By contrast, the most disastrous social experiments of our age Marxism and its less ambitious offspring-- have ruined so many private lives by holding the public good so high that no one life seemed to matter. But the public good is, in the end, nothing more than the sum of several million seemingly insignificant private lives. You cannot dispose of these individuals and their individual rights and somehow increase the public good.
That is why last weeks Supreme Court decision in the case of Kelo v. New London, regarding governments now unfettered power of eminent domain is so disturbing and, frankly, so un-American. Eminent domain, of course, is the power of government to seize the private property of citizens against their will. This power has always existed in this country, being rooted in Common Law far older than America itself, and it is sometimes a necessary measure that must be taken to protect the public good.

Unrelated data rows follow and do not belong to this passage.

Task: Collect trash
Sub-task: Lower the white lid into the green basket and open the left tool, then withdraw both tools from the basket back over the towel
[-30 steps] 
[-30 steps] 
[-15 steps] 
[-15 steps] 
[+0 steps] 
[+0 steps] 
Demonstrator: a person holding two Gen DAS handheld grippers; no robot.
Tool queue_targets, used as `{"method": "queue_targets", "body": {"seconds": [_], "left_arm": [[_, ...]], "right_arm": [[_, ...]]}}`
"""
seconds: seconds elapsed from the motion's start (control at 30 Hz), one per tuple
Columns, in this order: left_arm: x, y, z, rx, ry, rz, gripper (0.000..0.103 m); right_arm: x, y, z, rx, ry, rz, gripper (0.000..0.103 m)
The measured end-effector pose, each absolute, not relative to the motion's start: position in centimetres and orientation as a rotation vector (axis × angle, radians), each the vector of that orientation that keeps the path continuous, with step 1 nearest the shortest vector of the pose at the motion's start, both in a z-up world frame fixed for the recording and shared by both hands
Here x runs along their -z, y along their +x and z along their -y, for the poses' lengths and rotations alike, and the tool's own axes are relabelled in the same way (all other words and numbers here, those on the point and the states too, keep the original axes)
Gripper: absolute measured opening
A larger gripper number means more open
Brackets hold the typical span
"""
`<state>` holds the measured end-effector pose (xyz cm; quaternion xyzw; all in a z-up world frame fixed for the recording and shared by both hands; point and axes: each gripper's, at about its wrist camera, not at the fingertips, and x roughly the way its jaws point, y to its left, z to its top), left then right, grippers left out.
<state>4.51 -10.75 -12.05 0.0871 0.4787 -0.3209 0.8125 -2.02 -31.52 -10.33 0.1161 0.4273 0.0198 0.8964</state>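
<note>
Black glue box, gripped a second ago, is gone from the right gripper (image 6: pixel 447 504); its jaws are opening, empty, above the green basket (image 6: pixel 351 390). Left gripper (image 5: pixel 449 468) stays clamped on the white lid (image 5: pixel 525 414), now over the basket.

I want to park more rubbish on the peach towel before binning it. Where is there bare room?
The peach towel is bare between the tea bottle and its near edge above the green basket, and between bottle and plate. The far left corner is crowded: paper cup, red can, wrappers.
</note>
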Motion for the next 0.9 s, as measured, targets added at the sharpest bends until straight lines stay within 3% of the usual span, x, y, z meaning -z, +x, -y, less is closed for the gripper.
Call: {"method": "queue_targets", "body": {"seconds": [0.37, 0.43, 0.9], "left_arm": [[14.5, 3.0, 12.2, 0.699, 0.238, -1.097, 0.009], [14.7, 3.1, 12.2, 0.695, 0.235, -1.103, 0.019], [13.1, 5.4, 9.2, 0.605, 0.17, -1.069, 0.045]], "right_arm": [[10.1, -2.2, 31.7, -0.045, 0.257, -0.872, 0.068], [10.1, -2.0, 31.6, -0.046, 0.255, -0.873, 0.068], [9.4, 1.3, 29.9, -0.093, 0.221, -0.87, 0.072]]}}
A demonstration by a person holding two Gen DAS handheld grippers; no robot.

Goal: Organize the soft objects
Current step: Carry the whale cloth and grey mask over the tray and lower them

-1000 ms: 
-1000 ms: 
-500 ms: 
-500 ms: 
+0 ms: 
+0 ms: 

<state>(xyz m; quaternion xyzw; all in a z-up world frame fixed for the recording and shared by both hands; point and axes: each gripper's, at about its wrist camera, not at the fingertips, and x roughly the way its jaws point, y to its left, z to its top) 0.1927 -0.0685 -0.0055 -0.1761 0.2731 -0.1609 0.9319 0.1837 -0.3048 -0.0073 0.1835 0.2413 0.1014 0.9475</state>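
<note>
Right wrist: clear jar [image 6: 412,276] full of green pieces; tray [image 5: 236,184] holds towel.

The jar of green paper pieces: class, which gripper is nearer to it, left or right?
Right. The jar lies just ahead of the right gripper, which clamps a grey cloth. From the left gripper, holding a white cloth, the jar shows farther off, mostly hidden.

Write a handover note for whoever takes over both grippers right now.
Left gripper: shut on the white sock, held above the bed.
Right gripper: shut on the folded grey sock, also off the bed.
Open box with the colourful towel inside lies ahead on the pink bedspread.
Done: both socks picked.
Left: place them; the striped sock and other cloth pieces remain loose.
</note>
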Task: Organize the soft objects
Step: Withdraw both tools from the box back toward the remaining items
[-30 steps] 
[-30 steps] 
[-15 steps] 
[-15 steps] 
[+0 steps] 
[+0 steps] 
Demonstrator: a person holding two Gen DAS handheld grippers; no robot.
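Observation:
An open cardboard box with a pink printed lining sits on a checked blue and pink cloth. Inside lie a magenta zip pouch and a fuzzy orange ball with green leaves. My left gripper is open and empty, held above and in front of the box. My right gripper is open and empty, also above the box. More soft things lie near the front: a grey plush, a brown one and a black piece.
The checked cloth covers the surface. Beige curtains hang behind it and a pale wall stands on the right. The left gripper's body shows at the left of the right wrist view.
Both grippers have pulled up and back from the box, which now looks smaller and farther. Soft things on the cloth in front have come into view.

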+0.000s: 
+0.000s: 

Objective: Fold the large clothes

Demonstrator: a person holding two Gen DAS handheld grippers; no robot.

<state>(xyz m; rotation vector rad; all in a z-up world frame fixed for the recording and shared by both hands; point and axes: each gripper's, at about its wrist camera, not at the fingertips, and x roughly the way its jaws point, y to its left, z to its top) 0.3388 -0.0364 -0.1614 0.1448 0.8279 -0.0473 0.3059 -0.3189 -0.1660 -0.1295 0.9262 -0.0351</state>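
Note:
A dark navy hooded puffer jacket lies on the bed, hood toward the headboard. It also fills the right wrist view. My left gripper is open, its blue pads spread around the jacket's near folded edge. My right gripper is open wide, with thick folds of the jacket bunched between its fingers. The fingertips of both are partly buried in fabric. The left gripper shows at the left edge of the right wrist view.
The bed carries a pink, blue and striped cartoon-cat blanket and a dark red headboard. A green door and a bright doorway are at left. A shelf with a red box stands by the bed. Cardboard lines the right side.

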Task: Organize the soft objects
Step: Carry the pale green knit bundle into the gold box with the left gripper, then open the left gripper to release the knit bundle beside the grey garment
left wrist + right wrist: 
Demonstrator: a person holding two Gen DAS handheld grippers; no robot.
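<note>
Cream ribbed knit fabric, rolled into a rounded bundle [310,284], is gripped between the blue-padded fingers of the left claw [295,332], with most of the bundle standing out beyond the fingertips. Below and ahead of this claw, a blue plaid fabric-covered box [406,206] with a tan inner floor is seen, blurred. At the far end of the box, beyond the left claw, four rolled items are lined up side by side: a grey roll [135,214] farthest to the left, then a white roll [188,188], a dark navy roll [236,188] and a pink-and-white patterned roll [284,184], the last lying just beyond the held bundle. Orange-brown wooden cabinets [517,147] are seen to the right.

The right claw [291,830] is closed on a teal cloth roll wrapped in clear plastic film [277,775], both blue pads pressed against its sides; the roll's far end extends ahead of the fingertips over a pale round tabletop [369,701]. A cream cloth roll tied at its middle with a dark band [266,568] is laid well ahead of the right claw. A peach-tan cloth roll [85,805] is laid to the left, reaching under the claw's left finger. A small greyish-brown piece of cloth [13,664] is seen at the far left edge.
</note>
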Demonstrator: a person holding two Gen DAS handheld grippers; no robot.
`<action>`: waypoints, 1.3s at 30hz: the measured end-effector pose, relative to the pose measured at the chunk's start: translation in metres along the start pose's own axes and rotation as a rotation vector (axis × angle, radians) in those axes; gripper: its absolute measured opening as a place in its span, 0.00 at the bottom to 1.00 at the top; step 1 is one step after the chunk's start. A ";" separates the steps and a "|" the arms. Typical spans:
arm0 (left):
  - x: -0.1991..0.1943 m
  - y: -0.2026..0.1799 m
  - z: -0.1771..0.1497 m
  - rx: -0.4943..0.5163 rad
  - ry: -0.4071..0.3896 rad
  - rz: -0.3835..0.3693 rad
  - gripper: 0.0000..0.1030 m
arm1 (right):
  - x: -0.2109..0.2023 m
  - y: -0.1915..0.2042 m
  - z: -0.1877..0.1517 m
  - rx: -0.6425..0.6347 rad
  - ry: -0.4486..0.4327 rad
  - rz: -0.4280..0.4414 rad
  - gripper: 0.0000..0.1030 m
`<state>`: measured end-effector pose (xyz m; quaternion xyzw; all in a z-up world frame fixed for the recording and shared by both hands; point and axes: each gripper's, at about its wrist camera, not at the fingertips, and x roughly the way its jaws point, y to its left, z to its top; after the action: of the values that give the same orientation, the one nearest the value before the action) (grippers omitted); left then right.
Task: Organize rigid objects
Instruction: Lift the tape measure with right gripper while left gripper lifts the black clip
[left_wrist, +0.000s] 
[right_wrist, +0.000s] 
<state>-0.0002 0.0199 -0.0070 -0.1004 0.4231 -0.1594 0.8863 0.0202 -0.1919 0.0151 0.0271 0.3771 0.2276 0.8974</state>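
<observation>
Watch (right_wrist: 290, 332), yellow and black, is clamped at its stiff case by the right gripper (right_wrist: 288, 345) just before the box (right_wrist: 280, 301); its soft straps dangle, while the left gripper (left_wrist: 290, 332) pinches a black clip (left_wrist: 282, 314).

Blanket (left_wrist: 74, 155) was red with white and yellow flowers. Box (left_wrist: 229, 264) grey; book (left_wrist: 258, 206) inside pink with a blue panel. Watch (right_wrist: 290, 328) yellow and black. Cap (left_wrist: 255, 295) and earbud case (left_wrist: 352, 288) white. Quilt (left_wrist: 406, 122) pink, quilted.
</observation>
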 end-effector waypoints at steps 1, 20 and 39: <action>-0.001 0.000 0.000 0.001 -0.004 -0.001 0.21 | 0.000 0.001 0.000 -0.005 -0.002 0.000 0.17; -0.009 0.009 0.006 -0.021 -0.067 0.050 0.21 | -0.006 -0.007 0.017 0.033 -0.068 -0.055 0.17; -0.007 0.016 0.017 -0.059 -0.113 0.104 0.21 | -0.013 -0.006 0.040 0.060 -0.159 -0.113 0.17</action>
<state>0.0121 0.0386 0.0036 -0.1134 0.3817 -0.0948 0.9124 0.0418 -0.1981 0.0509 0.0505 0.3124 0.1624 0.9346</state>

(Excerpt) Read more at humaneventsonline.com ...
Should States decide upon public domain, visualize this:
Who's the majority, those with or those without property?
The majority wins, and we enter the period of tyranny by a majority mob.
A Republic based on a Constitution has just been declared dysfunctional by a Constitution altering 5:4 Supreme Court decision.
Voters, on guard, when filling Supreme and other court vacancies.
We need Justices that understand that the public good is best served by preserving the rights of private citizens.
What makes him think that Bork would have ruled any differently? The man can't read the plain words of the Second Amendment; what magic would improve his reading comprehension when he got to the Fifth?